Like the name suggests, the novel's premise is about a U.S. PT44 torpedo boat in action in World War 2's Pacific Theater. The main character is Captain Walt Kenyon, an admirable hero who commands his small crew to perform at their peak despite the overwhelming odds. In the book's exciting opening pages, Kenyon's crew shoot down a Japanese “Zeke”, a common Japanese fighter craft formally called the A6M Zero. After discussing the plane's placement and mission, the crew then intercepts a Japanese Destroyer in a harrowing firefight.
While these early hit-and-run exercises are a pleasurable reading experience, South Pacific Fury thankfully settles into a central plot. A Coastwatcher named Cook has become trapped on Golo Island, now completely occupied by enemy forces. After months of relaying strategic codes and instructions, the Navy doesn't want to abandon him. Orders are given to Kenyon's crew to circumvent a large Japanese fleet in an effort to successfully rescue Cook from behind enemy lines.
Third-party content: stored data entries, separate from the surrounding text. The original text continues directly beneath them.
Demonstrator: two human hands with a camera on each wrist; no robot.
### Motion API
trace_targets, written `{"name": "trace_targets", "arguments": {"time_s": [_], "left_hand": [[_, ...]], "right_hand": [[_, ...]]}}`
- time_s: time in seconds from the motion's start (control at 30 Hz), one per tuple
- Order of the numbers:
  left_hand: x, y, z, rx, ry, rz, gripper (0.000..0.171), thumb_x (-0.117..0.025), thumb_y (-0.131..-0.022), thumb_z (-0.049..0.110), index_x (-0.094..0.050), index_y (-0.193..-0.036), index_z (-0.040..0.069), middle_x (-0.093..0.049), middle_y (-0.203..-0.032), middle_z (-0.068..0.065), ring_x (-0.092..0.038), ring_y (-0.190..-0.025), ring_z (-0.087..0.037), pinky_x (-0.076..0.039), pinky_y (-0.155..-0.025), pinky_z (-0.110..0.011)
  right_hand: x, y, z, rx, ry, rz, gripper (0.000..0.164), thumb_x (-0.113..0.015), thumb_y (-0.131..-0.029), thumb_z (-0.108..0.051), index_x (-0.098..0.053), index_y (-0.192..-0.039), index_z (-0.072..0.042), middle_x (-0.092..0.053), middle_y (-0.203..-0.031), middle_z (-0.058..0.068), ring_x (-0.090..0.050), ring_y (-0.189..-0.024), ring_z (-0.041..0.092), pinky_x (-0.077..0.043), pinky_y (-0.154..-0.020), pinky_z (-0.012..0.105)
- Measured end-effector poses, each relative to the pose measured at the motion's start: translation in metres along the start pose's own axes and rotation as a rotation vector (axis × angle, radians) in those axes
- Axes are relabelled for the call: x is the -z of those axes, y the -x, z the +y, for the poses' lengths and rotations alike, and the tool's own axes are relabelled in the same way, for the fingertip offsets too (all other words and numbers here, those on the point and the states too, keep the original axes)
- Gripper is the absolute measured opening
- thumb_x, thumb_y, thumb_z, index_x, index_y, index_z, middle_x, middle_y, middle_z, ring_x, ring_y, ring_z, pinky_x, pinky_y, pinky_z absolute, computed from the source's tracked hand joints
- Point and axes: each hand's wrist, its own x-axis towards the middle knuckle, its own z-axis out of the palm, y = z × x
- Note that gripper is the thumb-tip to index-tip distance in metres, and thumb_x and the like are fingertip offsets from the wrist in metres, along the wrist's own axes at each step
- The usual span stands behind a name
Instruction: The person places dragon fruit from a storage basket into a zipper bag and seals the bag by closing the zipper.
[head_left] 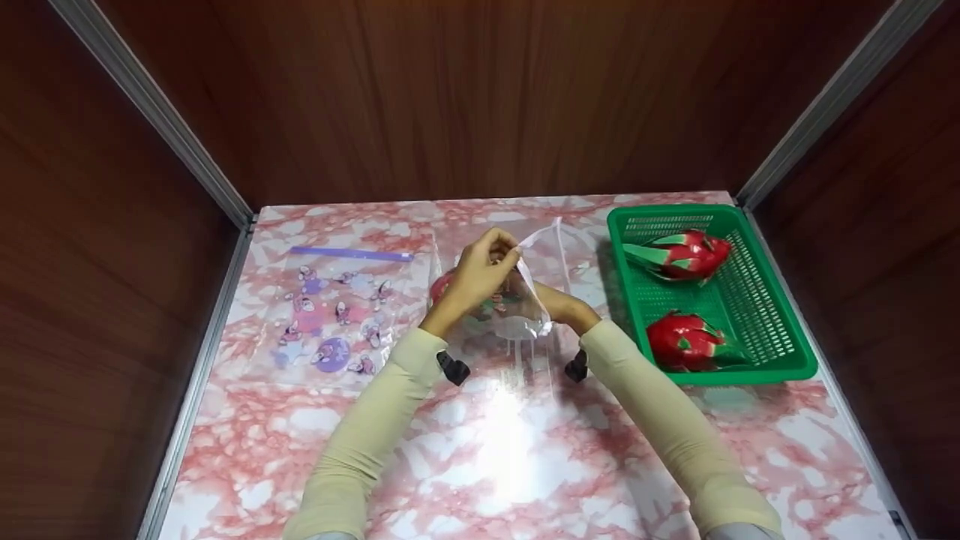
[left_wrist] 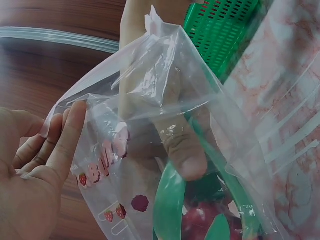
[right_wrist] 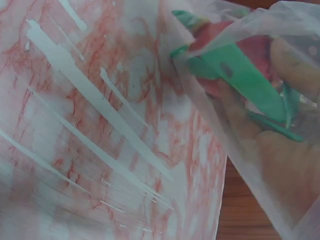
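Observation:
A clear printed zip bag is held up over the middle of the table, its mouth spread toward the right. My left hand pinches the bag's rim between thumb and fingers, plain in the left wrist view. Through the mouth, my right hand reaches inside the bag. It grips a red dragon fruit with green leaves, thumb on one side and fingers on the other. In the head view, the bag and left hand partly hide this fruit.
At the right stands a green plastic basket with two dragon fruits inside, one at the back and one at the front. On the left lies a flat zip bag with a purple slider strip. Wooden walls enclose the marbled table.

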Motion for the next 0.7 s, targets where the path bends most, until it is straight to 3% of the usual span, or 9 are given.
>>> {"name": "trace_targets", "arguments": {"time_s": [0.3,0.5,0.6,0.7], "left_hand": [[0.005,-0.004,0.002,0.004,0.039,0.075,0.008,-0.066,-0.103,0.004,-0.066,-0.106,-0.003,-0.07,-0.095,-0.011,-0.064,-0.085,-0.01,-0.056,-0.075,-0.018],[0.007,-0.006,-0.001,0.027,0.06,0.098,0.01,-0.066,-0.102,0.006,-0.067,-0.107,-0.003,-0.069,-0.096,-0.009,-0.065,-0.086,-0.011,-0.056,-0.073,-0.017],[0.008,-0.007,-0.002,0.05,0.088,0.108,0.01,-0.066,-0.102,0.005,-0.066,-0.109,-0.003,-0.069,-0.096,-0.009,-0.066,-0.084,-0.012,-0.056,-0.069,-0.018],[0.009,-0.007,-0.001,0.078,0.129,0.121,0.009,-0.065,-0.102,0.004,-0.066,-0.109,-0.002,-0.067,-0.094,-0.007,-0.066,-0.08,-0.012,-0.057,-0.065,-0.019]], "right_hand": [[0.011,0.003,0.0,-0.024,-0.039,-0.047,0.052,-0.059,-0.106,-0.007,-0.046,-0.153,0.01,-0.053,-0.154,0.03,-0.052,-0.142,0.037,-0.044,-0.121,0.042],[0.015,0.001,0.002,-0.027,-0.016,-0.038,0.051,-0.059,-0.106,-0.01,-0.048,-0.153,0.008,-0.054,-0.155,0.028,-0.051,-0.145,0.042,-0.04,-0.125,0.048],[0.018,0.002,0.002,-0.03,0.05,-0.008,0.045,-0.059,-0.106,-0.009,-0.055,-0.147,0.008,-0.059,-0.149,0.028,-0.056,-0.139,0.038,-0.043,-0.121,0.044],[0.021,0.003,0.0,-0.05,0.122,0.016,0.035,-0.061,-0.106,-0.01,-0.065,-0.134,0.01,-0.07,-0.129,0.026,-0.063,-0.116,0.028,-0.049,-0.103,0.031]]}}
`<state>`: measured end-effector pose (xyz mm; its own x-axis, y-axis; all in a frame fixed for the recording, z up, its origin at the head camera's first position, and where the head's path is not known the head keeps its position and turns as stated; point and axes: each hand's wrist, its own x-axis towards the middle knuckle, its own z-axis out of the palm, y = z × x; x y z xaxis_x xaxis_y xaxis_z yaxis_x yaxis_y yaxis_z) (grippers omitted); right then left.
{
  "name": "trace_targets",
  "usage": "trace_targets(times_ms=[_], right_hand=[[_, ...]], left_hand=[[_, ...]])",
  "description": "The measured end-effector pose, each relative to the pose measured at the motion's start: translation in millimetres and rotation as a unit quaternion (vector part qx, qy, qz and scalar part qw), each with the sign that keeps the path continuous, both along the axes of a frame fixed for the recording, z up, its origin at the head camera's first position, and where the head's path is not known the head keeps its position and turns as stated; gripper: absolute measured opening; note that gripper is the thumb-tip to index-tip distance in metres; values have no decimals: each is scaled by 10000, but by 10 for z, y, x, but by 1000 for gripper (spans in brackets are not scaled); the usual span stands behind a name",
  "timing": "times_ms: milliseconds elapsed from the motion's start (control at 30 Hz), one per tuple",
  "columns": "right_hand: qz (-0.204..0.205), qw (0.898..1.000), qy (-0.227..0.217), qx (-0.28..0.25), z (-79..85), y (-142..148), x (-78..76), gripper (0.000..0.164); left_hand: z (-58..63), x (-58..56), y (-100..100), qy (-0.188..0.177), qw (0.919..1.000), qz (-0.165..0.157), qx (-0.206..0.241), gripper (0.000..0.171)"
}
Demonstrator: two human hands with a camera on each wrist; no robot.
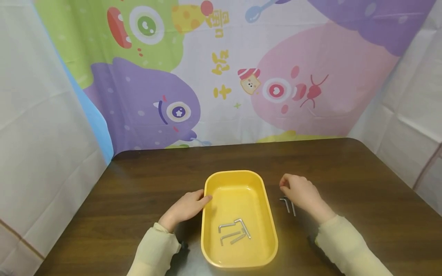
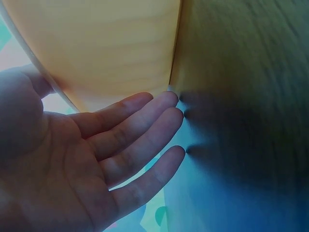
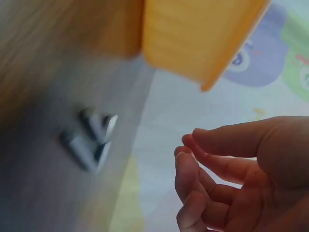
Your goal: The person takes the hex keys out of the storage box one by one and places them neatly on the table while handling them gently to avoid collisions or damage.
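A yellow plastic tray [image 1: 239, 220] stands in front of me, with several L-shaped hex keys [image 1: 227, 234] lying in its near half. My left hand [image 1: 186, 207] holds the tray's left side, thumb over the rim. In the left wrist view its other fingers [image 2: 140, 137] lie along the outer wall, tips down at the tabletop. To the right of the tray my right hand [image 1: 304, 193] hovers with loosely bent fingers and nothing between thumb and fingertips. Two more hex keys [image 1: 286, 204] lie on the table beneath it, partly covered in the head view.
The dark wood table [image 1: 159, 172] reaches back to a cartoon-printed cloth [image 1: 221, 111]. Pale cloth panels [image 1: 407, 103] flank both sides. The right wrist view shows the tray's outer wall [image 3: 193, 43] beyond the hex keys [image 3: 79, 150].
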<state>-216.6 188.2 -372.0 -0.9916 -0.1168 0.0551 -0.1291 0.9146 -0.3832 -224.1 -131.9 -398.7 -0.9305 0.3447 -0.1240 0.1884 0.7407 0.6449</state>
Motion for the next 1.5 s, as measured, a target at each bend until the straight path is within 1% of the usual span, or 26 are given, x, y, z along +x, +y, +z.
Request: trace_targets(times_ms=[200,367,567,667,1000,1233,1433,1500], right_hand=[[266,9989,359,-154,125,-165,96,5],[421,9965,676,-250,197,-297,157,3],[664,9899,1214,-302,219,-461,214,4],[772,9877,1321,-312,207,-535,228,4],[1045,9883,1051,-370,176,-744,292,5],[1211,9864,1046,-367,173,-802,302,7],[1417,9864,775,-304,142,-868,306,8],[1475,9859,750,-249,125,-881,308,8]], left_hand=[[-4,1,5,6,10000,-37,-12,36],[-5,-3,7,-4,10000,-27,3,35],[-4,-5,6,1,10000,-38,-13,35],[4,0,6,7,10000,-46,-19,35],[20,15,5,21,10000,-41,-34,33],[31,14,2,4,10000,-42,0,33],[30,14,2,34,10000,-42,-10,32],[22,11,2,44,10000,-64,-19,32]])
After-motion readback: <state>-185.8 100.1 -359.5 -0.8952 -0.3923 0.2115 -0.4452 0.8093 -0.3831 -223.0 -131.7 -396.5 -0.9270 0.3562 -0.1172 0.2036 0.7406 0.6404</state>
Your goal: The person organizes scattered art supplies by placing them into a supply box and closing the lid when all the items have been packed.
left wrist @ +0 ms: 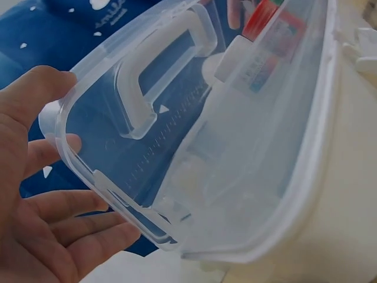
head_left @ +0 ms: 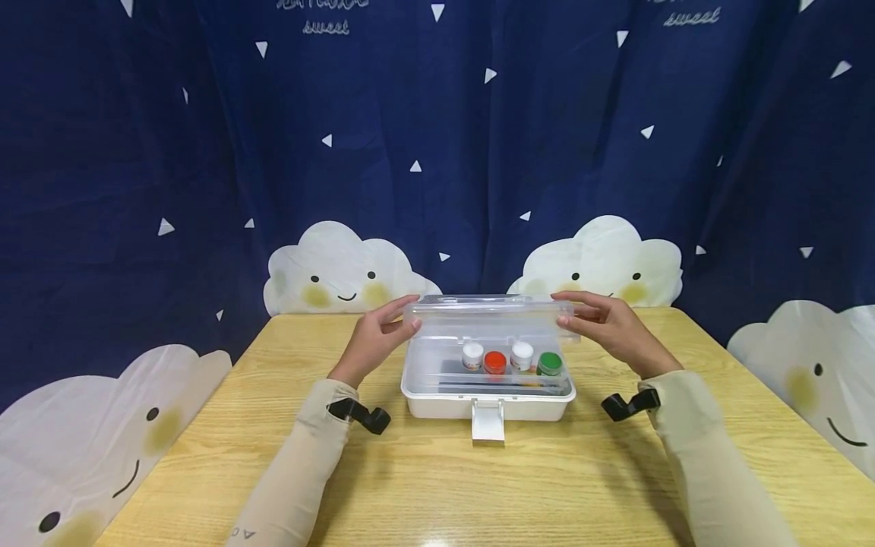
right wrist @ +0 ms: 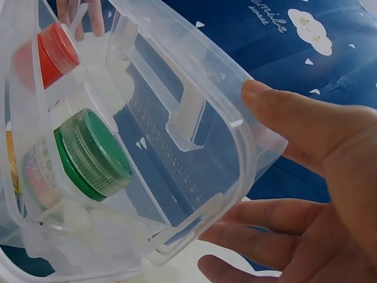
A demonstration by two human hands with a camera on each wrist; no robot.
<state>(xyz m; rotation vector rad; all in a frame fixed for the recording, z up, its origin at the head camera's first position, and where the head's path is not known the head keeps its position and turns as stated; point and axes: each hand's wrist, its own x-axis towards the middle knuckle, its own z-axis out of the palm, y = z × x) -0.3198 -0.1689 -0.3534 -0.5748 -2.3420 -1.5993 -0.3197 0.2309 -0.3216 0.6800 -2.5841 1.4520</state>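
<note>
A white storage box [head_left: 444,408] sits on the table with its clear plastic lid [head_left: 487,325] tilted up. My left hand [head_left: 372,342] pinches the lid's left end, thumb on the near side and fingers behind. At the other end my right hand [head_left: 614,330] grips it the same way. Inside stand a white-capped jar [head_left: 472,357], a red-capped jar [head_left: 495,362], a second white-capped jar [head_left: 522,355] and a green-capped jar [head_left: 550,364]. In the left wrist view, a carrying handle [left wrist: 132,91] is part of the lid. At the front, the white latch [head_left: 488,425] hangs down unfastened.
The wooden table [head_left: 437,486] extends around the box on all sides. Behind it hangs a dark blue curtain [head_left: 383,99] with white clouds and triangles. Black wrist mounts [head_left: 358,414] sit on both sleeves.
</note>
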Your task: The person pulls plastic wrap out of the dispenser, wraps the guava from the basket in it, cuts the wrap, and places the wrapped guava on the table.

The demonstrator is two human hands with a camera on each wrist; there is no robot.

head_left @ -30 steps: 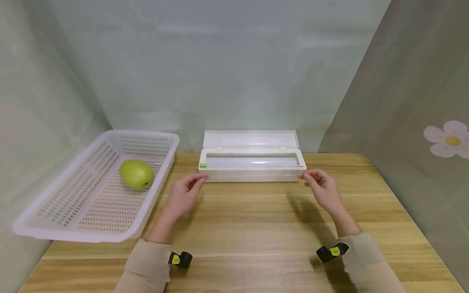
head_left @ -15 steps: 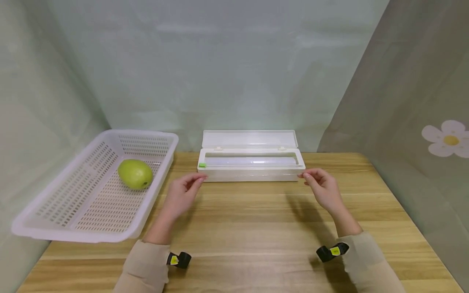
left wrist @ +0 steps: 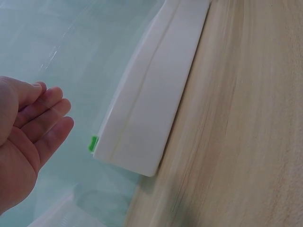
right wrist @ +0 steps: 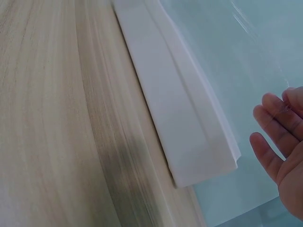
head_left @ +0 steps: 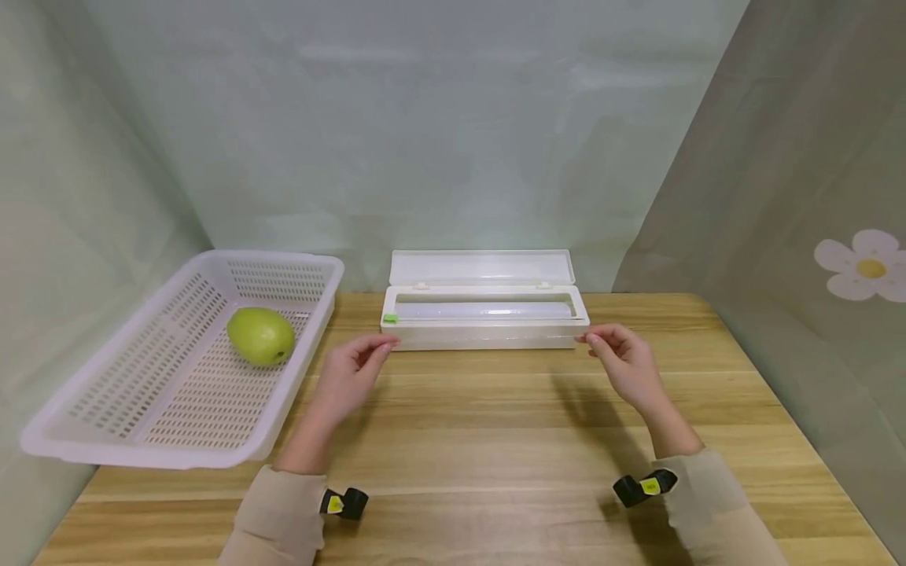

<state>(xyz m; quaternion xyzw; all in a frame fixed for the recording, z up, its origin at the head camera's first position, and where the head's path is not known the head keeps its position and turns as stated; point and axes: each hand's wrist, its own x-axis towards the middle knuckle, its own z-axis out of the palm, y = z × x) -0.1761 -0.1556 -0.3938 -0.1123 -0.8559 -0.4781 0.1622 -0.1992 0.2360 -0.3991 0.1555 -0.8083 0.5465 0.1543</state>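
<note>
A white cling film dispenser box [head_left: 488, 291] stands at the back of the table with its lid [head_left: 481, 268] tipped up behind it. A pale roll [head_left: 488, 310] shows inside, and a green slider [head_left: 390, 318] sits at the left end of the front rim. Just in front of the box, my left hand [head_left: 351, 374] pinches one corner of clear cling film [left wrist: 49, 59] between thumb and forefinger. At the other side, my right hand [head_left: 626, 366] pinches the opposite corner. The film edge spans faintly between them, raised above the table. Its full extent is hard to see.
A white slotted plastic basket [head_left: 304, 393] stands on the left of the wooden table [head_left: 488, 456], with a green mango-like fruit [head_left: 261, 336] in it. Pale green curtain [head_left: 439, 141] rises close behind the box, and a grey-brown one [head_left: 778, 236] hangs on the right.
</note>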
In some ways this reminded me of the excellent novel Skylark Mission, written by Marvin Albert under the British-sounding pseudonym Ian MacAlister. Like that adventure, the exploits of Cook surviving on the island and avoiding detection are carefully inserted into alternating chapters that really helped me escape the small confines of Kenyon's boat. This novel of “land and sea” ratcheted up the suspense and action through the use of both perspectives.
South Pacific Fury is an outstanding work of war-fiction and, to the detriment of my wallet, has led me down the rabbit hole of Macdonnell's body of work. Highly recommended!